Innovation and Creativity are Required
Complicating the situation is the lack of specific regulatory guidance on cell-based assays and the use of flow cytometry for drug development applications. Guidance documents exist for chromatography and ligand-binding assays, but only a few white papers have been published on bioanalysis for cell and gene therapies. Regulators want to drive approvals of novel treatments, and in the absence of clear guidance, they will accept new methods provided that evidence shows that the treatments are robust and appropriate.
Both pharma companies and CROs must be innovative and develop techniques that will enable them to provide the required data and find solutions to new challenges — such as the cross-validation of a flow cytometry method in two laboratories — as they arise. Bioanalytical scientists working with clinicians can effectively solve problems. Because no one in the industry has long-term experience working with these methods, it is vital that the bioanalytical scientists that have made progress share their insights with others for the further advancement of techniques.
At Celerion, we are excited about the combination of flow cytometry with mass spectrometry and our ability to perform mass spectral analyses at the cellular level. When this technique becomes sufficiently sensitive for cell therapies, it will be a watershed moment. Cells will then be measured as standard analytes, and it will be possible to characterize them more clearly and completely as the immunologic responses they generate take effect in the body.
Reagent Quality Must be Addressed
One of the key challenges facing modern bioanalytical scientists is the variability in reagent quality. For both ELISA and cell-based assay reagents, a lot of time and effort is wasted on ensuring that lot-to-lot variability does not impact the results generated over time to support a program.
Patient Centricity Driving Future Advances
Two key trends in bioanalysis for the pharmaceutical industry — dry blood spots and microsampling — relate to the growing need for patient-centric solutions and the drive to obtain blood samples with limited pain, stress, and inconvenience. The ultimate goal is to enable secure pharmacokinetic analyses outside the clinic; patients could input their own drop of blood into a microfluidic testing device that would upload the results to the cloud.
The COVID-19 pandemic is accelerating the development of this type of solution, as it is the development of diagnostics, therapeutics, and vaccines for SARS-CoV-2. When we emerge from the pandemic, we will have the opportunity to apply what has been learned to eliminate inefficiencies in both bioanalysis and drug development.

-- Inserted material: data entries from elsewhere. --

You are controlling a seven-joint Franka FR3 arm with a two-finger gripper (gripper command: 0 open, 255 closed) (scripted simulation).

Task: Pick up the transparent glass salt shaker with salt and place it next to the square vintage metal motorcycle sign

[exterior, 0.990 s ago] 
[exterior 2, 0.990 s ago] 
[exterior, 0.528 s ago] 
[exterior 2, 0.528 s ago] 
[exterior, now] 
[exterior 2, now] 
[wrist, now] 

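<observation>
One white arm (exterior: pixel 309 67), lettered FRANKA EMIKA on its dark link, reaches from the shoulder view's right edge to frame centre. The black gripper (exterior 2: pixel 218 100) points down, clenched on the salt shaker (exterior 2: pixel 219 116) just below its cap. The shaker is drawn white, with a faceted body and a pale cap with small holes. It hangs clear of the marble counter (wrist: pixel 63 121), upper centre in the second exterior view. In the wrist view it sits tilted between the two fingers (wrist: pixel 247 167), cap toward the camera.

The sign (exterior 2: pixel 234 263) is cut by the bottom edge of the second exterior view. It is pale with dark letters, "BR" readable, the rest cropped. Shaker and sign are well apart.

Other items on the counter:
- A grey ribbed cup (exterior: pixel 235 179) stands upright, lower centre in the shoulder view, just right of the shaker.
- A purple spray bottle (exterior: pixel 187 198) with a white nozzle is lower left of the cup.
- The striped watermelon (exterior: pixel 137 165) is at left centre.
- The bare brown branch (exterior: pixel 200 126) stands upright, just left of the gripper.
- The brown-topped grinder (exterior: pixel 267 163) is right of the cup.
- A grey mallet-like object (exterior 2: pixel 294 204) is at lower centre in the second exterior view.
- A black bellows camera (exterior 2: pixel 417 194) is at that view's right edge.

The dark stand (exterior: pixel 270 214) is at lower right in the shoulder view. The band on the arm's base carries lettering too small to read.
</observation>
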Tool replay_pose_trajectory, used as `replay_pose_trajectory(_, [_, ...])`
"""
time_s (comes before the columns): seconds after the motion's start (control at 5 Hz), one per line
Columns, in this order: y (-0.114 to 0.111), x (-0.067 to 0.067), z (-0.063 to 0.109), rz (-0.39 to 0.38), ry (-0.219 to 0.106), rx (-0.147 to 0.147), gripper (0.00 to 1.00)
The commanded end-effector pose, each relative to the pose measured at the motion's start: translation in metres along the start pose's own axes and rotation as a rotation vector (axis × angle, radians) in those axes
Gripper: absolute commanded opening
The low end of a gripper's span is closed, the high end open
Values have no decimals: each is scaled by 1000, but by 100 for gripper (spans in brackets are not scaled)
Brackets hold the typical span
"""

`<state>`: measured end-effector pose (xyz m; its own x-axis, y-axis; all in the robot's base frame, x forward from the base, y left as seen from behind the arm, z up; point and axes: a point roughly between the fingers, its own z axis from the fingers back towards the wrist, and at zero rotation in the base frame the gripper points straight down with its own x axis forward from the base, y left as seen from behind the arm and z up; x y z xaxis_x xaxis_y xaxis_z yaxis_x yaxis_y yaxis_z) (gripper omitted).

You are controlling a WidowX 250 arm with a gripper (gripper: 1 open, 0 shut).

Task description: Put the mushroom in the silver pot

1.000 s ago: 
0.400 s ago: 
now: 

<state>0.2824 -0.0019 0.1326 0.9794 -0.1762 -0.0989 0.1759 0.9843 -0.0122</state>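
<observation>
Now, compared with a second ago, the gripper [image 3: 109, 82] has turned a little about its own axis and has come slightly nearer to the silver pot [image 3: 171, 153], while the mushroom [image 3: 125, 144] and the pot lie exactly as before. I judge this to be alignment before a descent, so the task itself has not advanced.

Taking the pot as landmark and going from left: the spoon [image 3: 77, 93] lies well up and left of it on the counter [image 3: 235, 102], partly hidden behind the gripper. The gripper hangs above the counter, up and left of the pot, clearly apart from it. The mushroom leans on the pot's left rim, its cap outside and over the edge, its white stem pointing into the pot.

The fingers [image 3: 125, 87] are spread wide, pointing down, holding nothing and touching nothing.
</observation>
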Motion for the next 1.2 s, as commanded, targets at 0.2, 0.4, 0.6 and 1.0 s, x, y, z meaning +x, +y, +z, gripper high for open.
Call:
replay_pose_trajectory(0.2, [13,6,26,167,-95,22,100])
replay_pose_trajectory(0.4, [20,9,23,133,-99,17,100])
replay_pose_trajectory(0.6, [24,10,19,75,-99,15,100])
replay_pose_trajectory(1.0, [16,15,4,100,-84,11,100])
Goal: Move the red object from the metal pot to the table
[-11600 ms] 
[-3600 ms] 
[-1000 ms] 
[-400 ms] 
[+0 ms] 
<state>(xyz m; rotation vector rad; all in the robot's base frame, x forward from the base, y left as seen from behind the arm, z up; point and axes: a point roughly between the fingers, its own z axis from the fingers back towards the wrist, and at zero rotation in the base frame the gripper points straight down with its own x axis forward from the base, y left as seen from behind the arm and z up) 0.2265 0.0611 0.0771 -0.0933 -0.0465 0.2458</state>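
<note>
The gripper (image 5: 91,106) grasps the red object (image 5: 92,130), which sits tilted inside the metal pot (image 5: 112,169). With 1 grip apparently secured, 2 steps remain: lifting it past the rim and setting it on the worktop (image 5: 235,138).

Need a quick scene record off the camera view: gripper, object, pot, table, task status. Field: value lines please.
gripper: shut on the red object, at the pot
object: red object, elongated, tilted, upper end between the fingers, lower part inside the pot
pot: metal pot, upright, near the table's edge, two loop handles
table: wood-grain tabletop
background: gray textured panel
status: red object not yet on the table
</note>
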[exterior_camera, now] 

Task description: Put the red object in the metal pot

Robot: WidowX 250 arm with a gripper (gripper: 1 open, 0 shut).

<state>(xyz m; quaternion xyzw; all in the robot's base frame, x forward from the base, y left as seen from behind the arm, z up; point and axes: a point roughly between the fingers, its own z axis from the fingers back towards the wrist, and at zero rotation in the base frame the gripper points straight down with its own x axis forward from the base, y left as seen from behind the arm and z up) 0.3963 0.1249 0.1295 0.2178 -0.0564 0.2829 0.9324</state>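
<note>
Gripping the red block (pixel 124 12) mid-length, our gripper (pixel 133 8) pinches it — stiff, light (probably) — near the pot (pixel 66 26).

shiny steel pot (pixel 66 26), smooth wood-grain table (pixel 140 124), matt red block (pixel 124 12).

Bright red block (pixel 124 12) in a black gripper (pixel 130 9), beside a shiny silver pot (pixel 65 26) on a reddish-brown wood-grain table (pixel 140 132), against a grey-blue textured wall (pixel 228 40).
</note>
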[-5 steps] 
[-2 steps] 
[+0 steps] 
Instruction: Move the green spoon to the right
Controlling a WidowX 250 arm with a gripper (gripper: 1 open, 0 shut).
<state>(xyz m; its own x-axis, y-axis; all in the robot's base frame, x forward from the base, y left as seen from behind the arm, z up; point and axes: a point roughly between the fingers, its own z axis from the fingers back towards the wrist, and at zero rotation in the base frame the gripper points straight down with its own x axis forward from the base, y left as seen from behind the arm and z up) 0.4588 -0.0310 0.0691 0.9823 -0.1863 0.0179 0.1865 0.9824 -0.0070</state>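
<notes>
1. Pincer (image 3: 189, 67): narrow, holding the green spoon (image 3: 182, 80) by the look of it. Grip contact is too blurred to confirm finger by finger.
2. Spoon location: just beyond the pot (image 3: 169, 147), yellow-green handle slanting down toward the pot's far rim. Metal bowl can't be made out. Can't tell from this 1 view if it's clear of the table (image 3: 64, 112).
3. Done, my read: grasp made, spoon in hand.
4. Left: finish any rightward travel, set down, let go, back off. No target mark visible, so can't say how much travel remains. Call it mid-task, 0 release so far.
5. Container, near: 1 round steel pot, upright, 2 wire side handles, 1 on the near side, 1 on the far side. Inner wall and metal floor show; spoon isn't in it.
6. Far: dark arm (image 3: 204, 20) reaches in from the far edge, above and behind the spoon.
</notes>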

At the Center of Drug Development
Although it is pharmaceutical companies that are creating novel treatments for patients, CROs play a crucial role in the development of those medicines and must consistently prioritize that mission. Everyone that works at a CRO should know what they are really working on; it isn’t a method, but a drug intended to improve or save lives.
Bioanalytical scientists are involved in screening drugs during the discovery phase to preclinical analysis, process development, clinical research, product release, and the development of methods for market surveillance programs following commercialization. Helping to bring novel modalities like cell and gene therapies to patients is a privilege.
The global cell and gene therapy market is growing at a CAGR of over 24% during the forecast period 2018-2024. ReportLinker. 18 Nov. 2019. Web.
van der Strate, Barry et al. “Best practices in performing flow cytometry in a regulated environment: feedback from experience within the European Bioanalysis Forum.” Bioanalysis, 9: 1253–1264 (2017).